• Problem to work on: Among the entries below, copy only the span from the line containing "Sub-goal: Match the" through the line containing "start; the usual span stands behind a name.". Do so exactly, and skip the pictures.

** Opening Source data block **

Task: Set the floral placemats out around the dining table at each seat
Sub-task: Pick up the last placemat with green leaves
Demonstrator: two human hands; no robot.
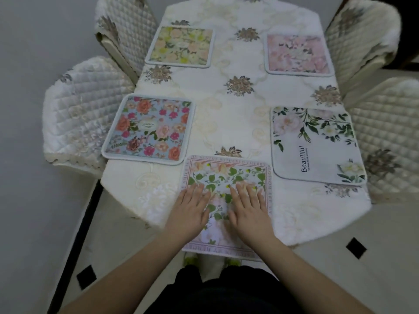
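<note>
Several floral placemats lie on the white embroidered tablecloth [233,123]. A pink-bordered mat with green leaves [226,175] sits at the near end, hanging slightly over the edge. My left hand [190,211] and my right hand [247,211] rest flat on it, fingers spread, holding nothing. A blue mat with red roses [149,129] lies at near left. At near right is a white mat with "Beautiful" lettering [317,146]. A yellow-peach mat [181,46] lies far left and a pink mat [298,54] far right.
Quilted cream chairs stand at the sides: two on the left [77,114] [124,28] and two on the right [385,137] [360,35]. Pale floor tiles with black diamond insets [356,248] surround the table. My dark clothing shows at the bottom.
</note>
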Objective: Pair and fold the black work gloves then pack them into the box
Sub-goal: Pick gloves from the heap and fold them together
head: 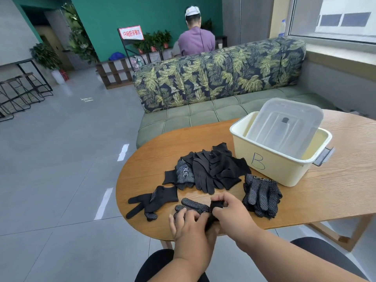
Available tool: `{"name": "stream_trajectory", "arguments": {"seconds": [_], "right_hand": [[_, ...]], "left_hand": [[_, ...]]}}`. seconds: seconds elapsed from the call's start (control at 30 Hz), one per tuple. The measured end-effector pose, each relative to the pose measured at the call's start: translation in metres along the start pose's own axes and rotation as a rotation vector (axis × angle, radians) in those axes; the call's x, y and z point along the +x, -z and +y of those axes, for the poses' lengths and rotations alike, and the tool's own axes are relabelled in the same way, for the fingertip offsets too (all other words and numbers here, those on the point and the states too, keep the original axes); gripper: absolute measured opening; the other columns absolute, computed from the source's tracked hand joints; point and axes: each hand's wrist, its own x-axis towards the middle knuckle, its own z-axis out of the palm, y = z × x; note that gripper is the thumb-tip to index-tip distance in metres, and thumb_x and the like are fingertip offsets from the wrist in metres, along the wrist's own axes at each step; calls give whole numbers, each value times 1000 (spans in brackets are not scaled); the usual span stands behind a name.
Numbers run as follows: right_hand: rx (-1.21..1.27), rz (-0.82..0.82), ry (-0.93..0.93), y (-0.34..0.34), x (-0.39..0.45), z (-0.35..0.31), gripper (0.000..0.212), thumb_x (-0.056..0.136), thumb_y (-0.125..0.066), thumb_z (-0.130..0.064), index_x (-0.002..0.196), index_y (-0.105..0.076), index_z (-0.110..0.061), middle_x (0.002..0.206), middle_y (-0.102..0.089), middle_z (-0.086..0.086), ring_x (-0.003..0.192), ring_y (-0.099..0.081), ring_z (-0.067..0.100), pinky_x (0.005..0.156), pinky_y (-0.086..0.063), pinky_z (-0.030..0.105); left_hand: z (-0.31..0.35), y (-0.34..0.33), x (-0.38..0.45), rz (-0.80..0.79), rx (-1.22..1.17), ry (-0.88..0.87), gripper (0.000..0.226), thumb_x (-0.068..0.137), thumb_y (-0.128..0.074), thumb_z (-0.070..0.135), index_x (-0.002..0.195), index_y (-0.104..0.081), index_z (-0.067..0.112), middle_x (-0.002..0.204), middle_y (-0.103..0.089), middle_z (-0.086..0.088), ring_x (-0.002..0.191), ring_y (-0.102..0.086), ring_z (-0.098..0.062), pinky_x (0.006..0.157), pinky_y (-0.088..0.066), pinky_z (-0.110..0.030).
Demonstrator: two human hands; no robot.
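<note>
A dotted black glove (194, 205) lies at the table's near edge. My right hand (230, 210) pinches its cuff end, and my left hand (188, 222) presses down on its fingers. A loose heap of black gloves (209, 169) lies in the middle of the table. A stack of dotted gloves (261, 195) sits to the right of my hands. A single glove (152, 201) lies at the left. The cream box (270, 165) marked "B" stands at the right, with its clear lid (284, 123) tilted inside it.
The oval wooden table (325, 190) has bare room right of the box and in front of it. A green sofa (203, 110) stands behind the table. A person sits beyond it, facing away. Tiled floor lies to the left.
</note>
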Motion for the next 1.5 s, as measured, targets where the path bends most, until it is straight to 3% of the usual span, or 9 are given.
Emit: {"name": "stream_trajectory", "arguments": {"seconds": [0.13, 0.27, 0.37, 0.5, 0.63, 0.83, 1.03, 1.3, 1.5], "right_hand": [[92, -18, 90, 2, -3, -5, 21, 92, -62, -6, 103, -71, -22, 86, -66, -4, 71, -59, 4, 70, -46, 20], [-52, 0, 203, 5, -3, 0, 19, 96, -62, -13, 103, -70, -28, 105, -63, -2, 80, -60, 3, 79, -49, 18], [-293, -90, 220, 4, 1, 12, 37, 87, -59, -16, 114, -66, -40, 112, -57, -11, 89, -57, 3, 93, -50, 29], [-660, -162, 251, -1, 8, 28, 52, 82, -52, -25, 129, -64, -42, 126, -53, -18, 120, -51, 8, 113, -38, 29], [-824, -173, 292, -1, 14, 36, 64, 77, -42, -30, 137, -63, -39, 129, -53, -13, 125, -50, 14, 114, -37, 28], [-875, -154, 362, 0, 17, 38, 59, 85, -54, -24, 143, -59, -35, 131, -52, -12, 125, -48, 14, 112, -35, 22], [-892, -87, 356, -8, 20, 38, 59, 90, -60, -27, 148, -55, -31, 135, -54, -9, 128, -48, 15, 111, -37, 24], [-885, -77, 340, -8, 20, 31, 49, 90, -61, -29, 139, -59, -35, 124, -53, -9, 121, -51, 16, 105, -42, 26], [-712, 9, 504, 0, 11, 25, 17, 83, -70, -41, 95, -70, -30, 107, -59, -16, 104, -56, 11, 94, -46, 29]], "left_hand": [[-4, 10, 5, -80, -124, 81, 25, 100, -41, 54, 110, -61, 42, 116, -57, 28, 139, -32, -9, 121, 2, -44], [-19, 11, 9, -107, -439, 202, 51, 92, -30, 66, 76, -58, 27, 85, -60, 13, 101, -54, -16, 99, -41, -43], [-27, 14, 15, -85, -620, 354, 63, 88, -35, 72, 72, -57, 16, 73, -59, -4, 80, -58, -24, 78, -49, -46], [-31, 20, 31, -94, -540, 387, 21, 96, -57, 49, 94, -60, 29, 85, -67, 10, 83, -63, -13, 82, -56, -43], [-38, 17, 40, -95, -518, 398, 57, 88, -74, 43, 139, -48, 38, 107, -65, 19, 97, -65, -4, 91, -57, -34], [-37, 29, 28, 66, -302, 150, 50, 87, -68, 57, 132, -56, 38, 129, -44, 17, 116, -42, -3, 102, -40, -22], [-43, 29, 16, -203, -90, -42, 72, 85, -53, 71, 151, -42, 44, 159, -27, 21, 146, -18, -8, 125, -17, -30], [-41, 34, 26, -117, -194, -15, 37, 99, -55, 52, 134, -63, 41, 144, -47, 23, 136, -34, -3, 116, -25, -21], [-34, 47, 19, -130, -605, 78, 22, 92, -68, 48, 112, -69, 39, 111, -66, 30, 113, -56, 5, 95, -42, -12]]}}
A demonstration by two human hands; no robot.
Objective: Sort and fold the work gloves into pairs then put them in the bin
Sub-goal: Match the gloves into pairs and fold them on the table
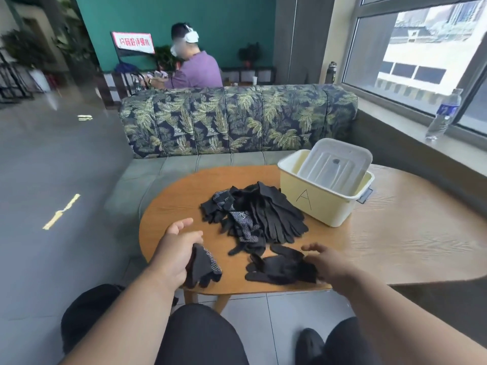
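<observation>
Your left hand grips a dotted black glove that hangs from its fingers. Your right hand rests with loose fingers on a plain black glove just left of it. The glove pile lies beyond both hands, the yellow bin beyond your right.
</observation>
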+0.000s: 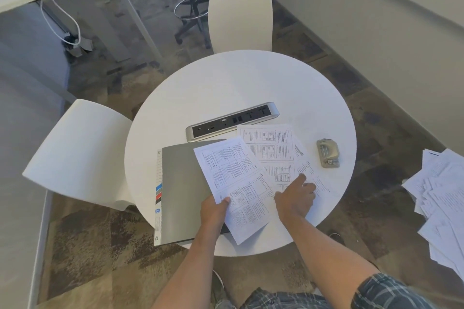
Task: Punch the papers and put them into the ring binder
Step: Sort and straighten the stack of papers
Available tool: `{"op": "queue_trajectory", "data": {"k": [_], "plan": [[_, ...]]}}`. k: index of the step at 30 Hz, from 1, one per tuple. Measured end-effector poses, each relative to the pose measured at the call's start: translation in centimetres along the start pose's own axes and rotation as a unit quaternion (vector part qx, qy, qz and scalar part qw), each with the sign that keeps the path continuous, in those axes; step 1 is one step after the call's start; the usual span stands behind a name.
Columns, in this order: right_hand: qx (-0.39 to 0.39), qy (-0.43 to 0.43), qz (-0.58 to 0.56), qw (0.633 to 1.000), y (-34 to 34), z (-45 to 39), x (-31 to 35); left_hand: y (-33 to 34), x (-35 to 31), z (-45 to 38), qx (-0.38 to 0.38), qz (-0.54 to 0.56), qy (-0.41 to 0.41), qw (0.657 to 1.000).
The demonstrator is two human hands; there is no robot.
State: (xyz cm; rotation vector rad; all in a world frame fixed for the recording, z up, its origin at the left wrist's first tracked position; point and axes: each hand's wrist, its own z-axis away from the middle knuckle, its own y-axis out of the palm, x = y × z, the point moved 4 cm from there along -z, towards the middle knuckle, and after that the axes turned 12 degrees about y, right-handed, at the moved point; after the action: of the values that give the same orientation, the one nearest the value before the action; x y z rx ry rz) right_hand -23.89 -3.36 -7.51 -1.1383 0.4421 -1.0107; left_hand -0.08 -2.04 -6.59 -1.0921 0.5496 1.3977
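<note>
A grey ring binder (184,190) lies closed on the round white table (251,78), with coloured tabs along its left edge. My left hand (213,211) pinches the near left edge of a printed sheet (233,183) that lies partly over the binder. More printed papers (276,148) are spread to the right of it. My right hand (296,198) rests on those papers with its fingers bent and the fingertips pressing down. A grey hole punch (327,153) sits further right on the table, apart from both hands.
A silver power socket strip (232,120) is set into the table behind the papers. Two white chairs (241,20) (80,153) stand at the far and left sides. A loose heap of papers (442,203) lies at the right, off the table.
</note>
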Motion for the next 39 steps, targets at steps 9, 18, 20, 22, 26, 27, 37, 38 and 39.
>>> {"op": "queue_trajectory", "data": {"k": [9,18,20,22,26,27,37,38,39], "plan": [[0.028,0.005,-0.051,0.998,-0.9,-0.9,-0.6,0.5,0.3,-0.2,0.01,-0.027,-0.005,1.0],[0.051,-0.02,-0.031,0.998,-1.2,-1.4,-0.2,0.7,0.5,-0.2,0.017,-0.041,-0.012,0.999],[0.034,-0.033,-0.006,0.999,-1.9,-2.2,0.6,0.6,0.6,-0.1,0.025,-0.051,-0.005,0.998],[0.019,-0.087,-0.026,0.996,-2.6,-3.6,2.0,0.7,0.7,-0.1,0.038,-0.065,0.006,0.997],[0.03,-0.194,-0.006,0.981,-4.1,-6.6,5.4,1.1,0.9,-0.1,0.061,-0.1,0.029,0.993],[0.039,-0.206,0.01,0.978,-4.4,-7.4,6.3,1.3,0.8,-0.1,0.067,-0.108,0.032,0.991],[0.086,-0.235,0.092,0.964,-3.8,-13.5,10.9,1.9,0.9,-0.5,0.106,-0.153,0.043,0.982],[0.084,-0.23,0.095,0.965,-3.9,-13.8,11.1,1.9,0.8,-0.5,0.108,-0.151,0.042,0.982],[0.085,-0.226,0.1,0.965,-3.9,-14.1,11.4,1.9,0.8,-0.6,0.11,-0.149,0.043,0.982]]}}
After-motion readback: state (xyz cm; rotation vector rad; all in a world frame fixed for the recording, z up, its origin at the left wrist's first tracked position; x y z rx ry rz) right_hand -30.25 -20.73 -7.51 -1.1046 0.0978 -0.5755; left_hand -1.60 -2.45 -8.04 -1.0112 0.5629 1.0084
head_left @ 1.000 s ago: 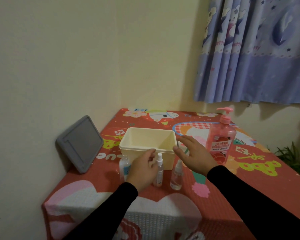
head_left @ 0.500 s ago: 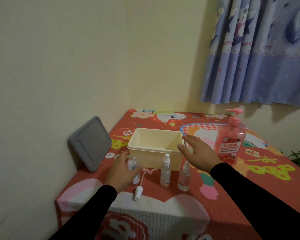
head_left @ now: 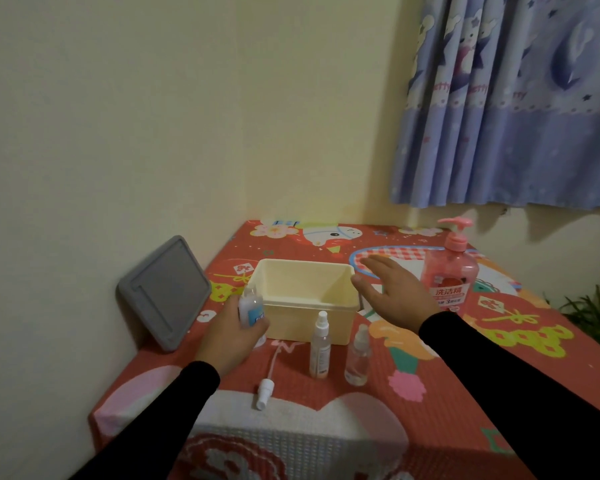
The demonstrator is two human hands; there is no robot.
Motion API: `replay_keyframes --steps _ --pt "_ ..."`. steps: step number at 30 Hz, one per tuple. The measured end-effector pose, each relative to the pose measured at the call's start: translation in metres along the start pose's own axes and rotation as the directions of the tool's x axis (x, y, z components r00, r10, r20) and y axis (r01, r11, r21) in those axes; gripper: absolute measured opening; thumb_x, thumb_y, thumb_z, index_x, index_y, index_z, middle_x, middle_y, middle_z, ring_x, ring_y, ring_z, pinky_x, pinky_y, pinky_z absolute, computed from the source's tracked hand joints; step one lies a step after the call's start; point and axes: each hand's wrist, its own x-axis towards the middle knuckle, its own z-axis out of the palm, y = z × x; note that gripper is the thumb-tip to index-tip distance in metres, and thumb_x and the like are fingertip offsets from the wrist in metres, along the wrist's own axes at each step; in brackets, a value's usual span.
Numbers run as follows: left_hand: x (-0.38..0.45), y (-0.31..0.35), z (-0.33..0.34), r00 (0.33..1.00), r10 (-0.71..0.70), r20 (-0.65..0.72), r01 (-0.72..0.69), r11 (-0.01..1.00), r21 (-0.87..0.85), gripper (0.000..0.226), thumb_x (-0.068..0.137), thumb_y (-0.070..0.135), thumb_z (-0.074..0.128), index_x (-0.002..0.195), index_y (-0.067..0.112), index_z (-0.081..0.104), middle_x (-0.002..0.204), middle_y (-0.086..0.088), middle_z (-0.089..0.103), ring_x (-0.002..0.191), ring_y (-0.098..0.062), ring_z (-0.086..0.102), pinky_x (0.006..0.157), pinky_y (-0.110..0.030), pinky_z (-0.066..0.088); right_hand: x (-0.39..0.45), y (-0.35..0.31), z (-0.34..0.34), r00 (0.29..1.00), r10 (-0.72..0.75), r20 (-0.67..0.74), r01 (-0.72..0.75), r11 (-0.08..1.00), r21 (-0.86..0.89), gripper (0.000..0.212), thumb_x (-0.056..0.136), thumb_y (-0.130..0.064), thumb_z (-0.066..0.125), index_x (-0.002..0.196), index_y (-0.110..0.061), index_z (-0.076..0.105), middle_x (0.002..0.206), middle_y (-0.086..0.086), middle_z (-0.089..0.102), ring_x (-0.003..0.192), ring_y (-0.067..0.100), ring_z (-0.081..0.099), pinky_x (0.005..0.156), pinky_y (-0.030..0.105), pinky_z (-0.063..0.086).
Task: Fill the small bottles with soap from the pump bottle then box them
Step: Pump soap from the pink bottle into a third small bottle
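While 1 small bottle is held, 2 spray bottles stand.

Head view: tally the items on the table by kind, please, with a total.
Small bottles: 3, one held in the left hand with its top off, two standing capped
Pump bottle: 1
Loose spray top with tube: 1
Cream box: 1
Grey lid leaning on the wall: 1
Total: 7
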Motion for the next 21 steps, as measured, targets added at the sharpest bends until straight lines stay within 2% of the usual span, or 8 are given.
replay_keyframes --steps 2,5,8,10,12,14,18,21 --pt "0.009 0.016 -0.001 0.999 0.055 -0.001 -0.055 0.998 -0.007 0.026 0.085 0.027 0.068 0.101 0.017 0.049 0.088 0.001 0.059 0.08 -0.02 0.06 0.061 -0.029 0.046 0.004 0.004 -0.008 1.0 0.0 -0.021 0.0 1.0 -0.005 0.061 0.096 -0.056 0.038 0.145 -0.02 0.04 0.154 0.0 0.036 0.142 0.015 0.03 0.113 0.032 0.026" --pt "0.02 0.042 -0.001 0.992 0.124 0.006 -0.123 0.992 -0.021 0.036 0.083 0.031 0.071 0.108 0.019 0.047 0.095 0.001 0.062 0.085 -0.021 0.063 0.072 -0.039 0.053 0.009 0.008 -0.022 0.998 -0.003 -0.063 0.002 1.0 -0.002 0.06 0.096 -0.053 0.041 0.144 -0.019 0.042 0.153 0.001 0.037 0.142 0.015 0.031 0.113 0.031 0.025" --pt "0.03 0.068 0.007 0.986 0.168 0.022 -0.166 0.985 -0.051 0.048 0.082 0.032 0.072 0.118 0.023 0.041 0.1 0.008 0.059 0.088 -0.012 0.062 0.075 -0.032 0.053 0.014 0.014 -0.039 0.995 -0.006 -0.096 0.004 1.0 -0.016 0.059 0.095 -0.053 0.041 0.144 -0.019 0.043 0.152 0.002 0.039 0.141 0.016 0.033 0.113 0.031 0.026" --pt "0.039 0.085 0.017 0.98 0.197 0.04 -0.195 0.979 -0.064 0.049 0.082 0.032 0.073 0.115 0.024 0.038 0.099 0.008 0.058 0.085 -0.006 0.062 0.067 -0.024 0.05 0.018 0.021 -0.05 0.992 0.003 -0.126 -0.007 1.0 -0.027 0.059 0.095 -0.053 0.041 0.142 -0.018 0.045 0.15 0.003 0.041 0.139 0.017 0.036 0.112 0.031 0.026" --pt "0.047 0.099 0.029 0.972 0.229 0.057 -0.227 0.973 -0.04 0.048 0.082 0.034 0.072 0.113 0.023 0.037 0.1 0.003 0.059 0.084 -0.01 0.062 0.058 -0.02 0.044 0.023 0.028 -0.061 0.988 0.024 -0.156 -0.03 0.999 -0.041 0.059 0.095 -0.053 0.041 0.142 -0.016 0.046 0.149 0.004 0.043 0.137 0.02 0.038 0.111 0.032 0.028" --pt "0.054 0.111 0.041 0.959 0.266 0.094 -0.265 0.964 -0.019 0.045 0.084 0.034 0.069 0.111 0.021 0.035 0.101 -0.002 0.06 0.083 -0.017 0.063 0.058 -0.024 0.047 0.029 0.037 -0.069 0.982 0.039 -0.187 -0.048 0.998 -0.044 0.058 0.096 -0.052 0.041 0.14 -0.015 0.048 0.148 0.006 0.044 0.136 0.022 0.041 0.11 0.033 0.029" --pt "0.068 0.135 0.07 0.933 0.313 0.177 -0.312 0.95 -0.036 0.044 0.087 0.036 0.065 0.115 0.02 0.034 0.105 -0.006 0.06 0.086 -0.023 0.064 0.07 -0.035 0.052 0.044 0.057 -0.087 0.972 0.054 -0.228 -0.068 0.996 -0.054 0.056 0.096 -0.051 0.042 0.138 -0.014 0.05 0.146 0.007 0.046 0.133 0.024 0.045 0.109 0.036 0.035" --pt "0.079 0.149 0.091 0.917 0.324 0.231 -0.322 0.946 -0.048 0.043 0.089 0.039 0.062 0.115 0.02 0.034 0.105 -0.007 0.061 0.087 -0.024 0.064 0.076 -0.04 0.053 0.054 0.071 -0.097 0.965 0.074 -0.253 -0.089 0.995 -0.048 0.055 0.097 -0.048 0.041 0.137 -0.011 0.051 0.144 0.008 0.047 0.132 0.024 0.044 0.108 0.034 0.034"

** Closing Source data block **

• Answer to the exercise:
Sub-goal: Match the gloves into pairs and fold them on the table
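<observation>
Your left hand grips a dotted black glove that hangs from its fingers. Your right hand rests with loose fingers on a plain black glove just left of it. The glove pile lies beyond both hands, the yellow bin beyond your right.
</observation>
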+0.000s: 
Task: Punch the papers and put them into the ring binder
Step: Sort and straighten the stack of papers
Available tool: `{"op": "queue_trajectory", "data": {"k": [_], "plan": [[_, ...]]}}`. k: index of the step at 30 Hz, from 1, one per tuple. Measured end-effector poses, each relative to the pose measured at the call's start: translation in centimetres along the start pose's own axes and rotation as a unit quaternion (vector part qx, qy, qz and scalar part qw), each with the sign that keeps the path continuous, in those axes; step 1 is one step after the call's start; the usual span stands behind a name.

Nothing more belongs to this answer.